1) Part A: Pays for Hospital insurance and accounts for 39% of benefit payments and is largely financed through a dedicated tax of 2.9% of earnings paid by employers and 1.45% of earnings paid by employees

2) Part B: Pays for Supplementary Medical Insurance (SMI) and accounts for 32% of the total benefits paid out. It is financed by general revenues (investments of the HI and SMI Trust Funds?) and premiums.

3) Part C: Pays for Medicare Advantage, consisting of private health care plans, and accounts for 15% of benefits payments. Part C is not financed separately.

4) Part D: Pays for prescrition drug coverage and accounts for 9% of benefit payments. It is financed from beneficiary premiums, general revenues and state payments.

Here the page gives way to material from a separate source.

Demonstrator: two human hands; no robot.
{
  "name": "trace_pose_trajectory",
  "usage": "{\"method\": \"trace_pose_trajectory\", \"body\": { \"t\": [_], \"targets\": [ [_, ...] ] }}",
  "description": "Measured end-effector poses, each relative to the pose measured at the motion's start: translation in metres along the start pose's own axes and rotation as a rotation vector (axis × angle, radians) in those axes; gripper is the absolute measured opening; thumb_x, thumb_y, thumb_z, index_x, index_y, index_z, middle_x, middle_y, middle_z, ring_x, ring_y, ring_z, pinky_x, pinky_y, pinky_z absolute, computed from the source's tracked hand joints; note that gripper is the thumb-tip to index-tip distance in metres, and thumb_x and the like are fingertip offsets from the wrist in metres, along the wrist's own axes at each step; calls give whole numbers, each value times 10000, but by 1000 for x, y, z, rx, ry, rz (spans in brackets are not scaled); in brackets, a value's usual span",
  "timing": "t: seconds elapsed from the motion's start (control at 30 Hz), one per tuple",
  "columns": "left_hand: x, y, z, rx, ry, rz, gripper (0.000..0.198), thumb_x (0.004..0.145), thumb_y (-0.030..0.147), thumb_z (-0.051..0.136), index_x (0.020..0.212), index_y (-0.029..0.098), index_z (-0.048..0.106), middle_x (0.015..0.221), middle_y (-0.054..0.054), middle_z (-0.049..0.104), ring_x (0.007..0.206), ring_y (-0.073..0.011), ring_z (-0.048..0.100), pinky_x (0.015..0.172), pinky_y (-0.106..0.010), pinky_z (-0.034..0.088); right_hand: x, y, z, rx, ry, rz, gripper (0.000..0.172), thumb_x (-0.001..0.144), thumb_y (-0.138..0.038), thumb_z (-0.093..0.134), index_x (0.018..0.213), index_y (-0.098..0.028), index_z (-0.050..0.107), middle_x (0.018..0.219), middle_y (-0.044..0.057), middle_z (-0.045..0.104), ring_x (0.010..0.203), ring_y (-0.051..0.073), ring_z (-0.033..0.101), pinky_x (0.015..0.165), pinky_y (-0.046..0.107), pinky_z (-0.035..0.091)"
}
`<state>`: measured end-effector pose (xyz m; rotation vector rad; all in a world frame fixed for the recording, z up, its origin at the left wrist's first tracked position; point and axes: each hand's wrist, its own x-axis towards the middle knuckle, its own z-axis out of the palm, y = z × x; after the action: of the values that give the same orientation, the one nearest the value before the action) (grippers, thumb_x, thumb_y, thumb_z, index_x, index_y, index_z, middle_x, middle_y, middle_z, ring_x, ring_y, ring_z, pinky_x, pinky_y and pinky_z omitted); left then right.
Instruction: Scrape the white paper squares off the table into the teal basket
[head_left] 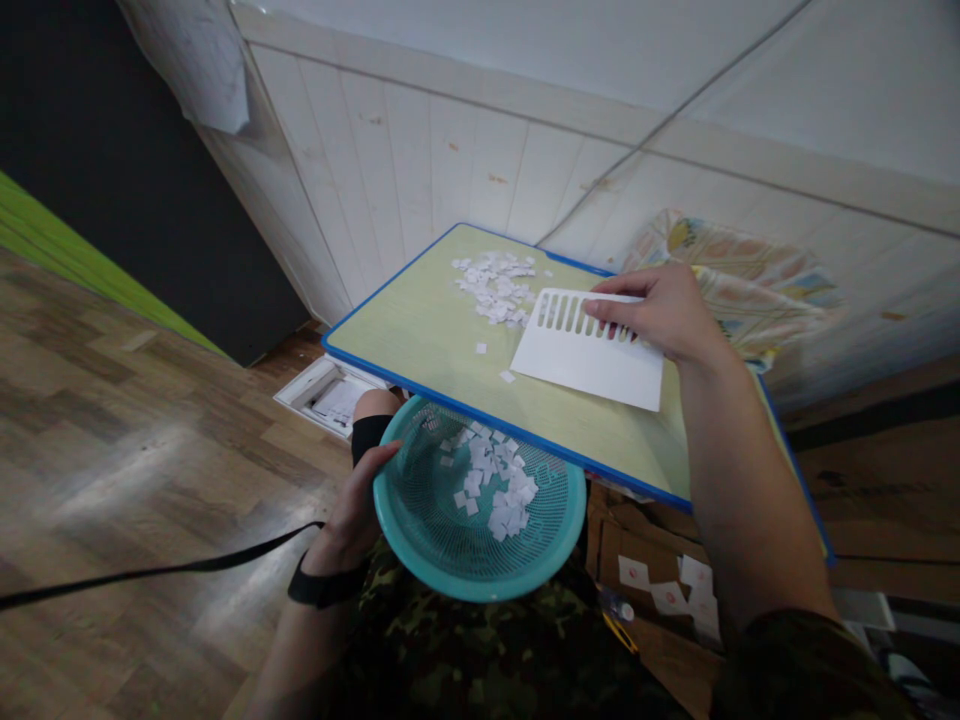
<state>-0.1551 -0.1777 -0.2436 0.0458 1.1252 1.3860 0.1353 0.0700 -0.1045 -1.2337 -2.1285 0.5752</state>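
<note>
My left hand (365, 505) grips the rim of a turquoise plastic colander (420, 535) at its left side. Inside the colander lie many small white paper squares (487, 470). Above it, my right hand (664, 312) pinches the slotted edge of a white card (589, 370), fingers over the row of slots. The card is tilted over a yellow-green tabletop (405, 320) with a blue edge. Just left of the card is a heap of white paper squares (495, 285), with two loose ones nearer the front edge.
A patterned cloth or bag (750, 280) sits behind the table against the white panelled wall (420, 150). An open white box (322, 390) is on the floor at left. Printed cards (667, 597) lie on cardboard at lower right, near a small bottle (616, 605). A black strap (187, 567) crosses the left.
</note>
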Motion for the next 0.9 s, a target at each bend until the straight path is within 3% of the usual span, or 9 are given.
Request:
{"method": "trace_pose_trajectory", "body": {
  "t": [0.23,0.47,0.7,0.9],
  "targets": [
    [-2,0,1,16,12,26,198,849,175,685,674,148,774,590,-70,788,497,-241,742,506,-289,626,-1,-4,-1,2,-38,10,362,742,-549,829,928,-239,832,703,66,742,650,255,682,551,371,516],
    [0,0,2,5,10,8,131,835,199,701,778,138,802,658,-89,816,595,-297,786,639,-369,672,-2,-7,0,-6,-36,-13,276,750,-466,842,907,-239,833,769,74,770,721,272,706,608,379,526],
    [1,-1,-1,21,13,6,182,847,207,705,688,156,779,626,-76,803,529,-252,750,613,-334,657,-5,-16,1,55,-61,-15,318,727,-460,848,901,-195,829,686,44,742,574,173,624,538,309,455],
    [0,0,1,29,19,3,227,877,201,662,699,146,790,666,-93,817,536,-248,750,622,-325,652,-5,-16,2,77,-64,0,366,705,-531,853,890,-216,826,677,52,737,557,177,620,512,315,468]
  ]
}}
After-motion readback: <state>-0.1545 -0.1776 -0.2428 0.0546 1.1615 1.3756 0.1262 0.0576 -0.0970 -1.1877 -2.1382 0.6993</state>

Because of the age of the beneficiaries, as would be expected, older beneficiaries consume more of health care benefits than younger beneficiaries. So, 10% of beneficiaries account for two-thirds of total Medicare spending. Medical spending on for beneficiaries in their last year of life is on average 4 times greater ($22,107) than for all other beneficaries ($5,694).

To the beneficiaries, Medicare should not be supposed to be free. Medicare Part B costs beneficiaries $93.50 per month. In addition, of the $12,763 in per beneficiary costs in 2004, Medicare paid for about half, while beneficiaries had out of pocket expenses amounting to about 19%.

Since the Reagan years people have been led to believe that the government cannot do anything right. However, the popularity of Medicare as well as the fact that growth in Medicare spending has increased annually by 7.8%- 1% below that for private health insurance. It is true that private health insurance spends money on sales and marketing that Medicare does not have to. However, there is no indication that Medicare- simply because it is a Government provided service is run poorly.

From an overall health care perspective, there are problems ahead for Medicare. Firstly, it is estimated that Medicare will form 10.8% of GDP by 2082 (Office of the Actuary in the Centers for Medicare and Medicaid Services). Because these are projections based on estimates around population growth and health care consumption statistics there can be debate on the exact percentage of GDP that Medicare will form.

Secondly, there is a tsunami of baby-boomers who will be retiring and begin to participate in Medicare. Because of the constitution of the population, there will be far fewer employees to support those in retirement.

Thirdly, the same disease that ails overall health care expense increases, ails Medicare.

For all these reasons, there is a potential Medicare funding shortfall that will need to be addressed.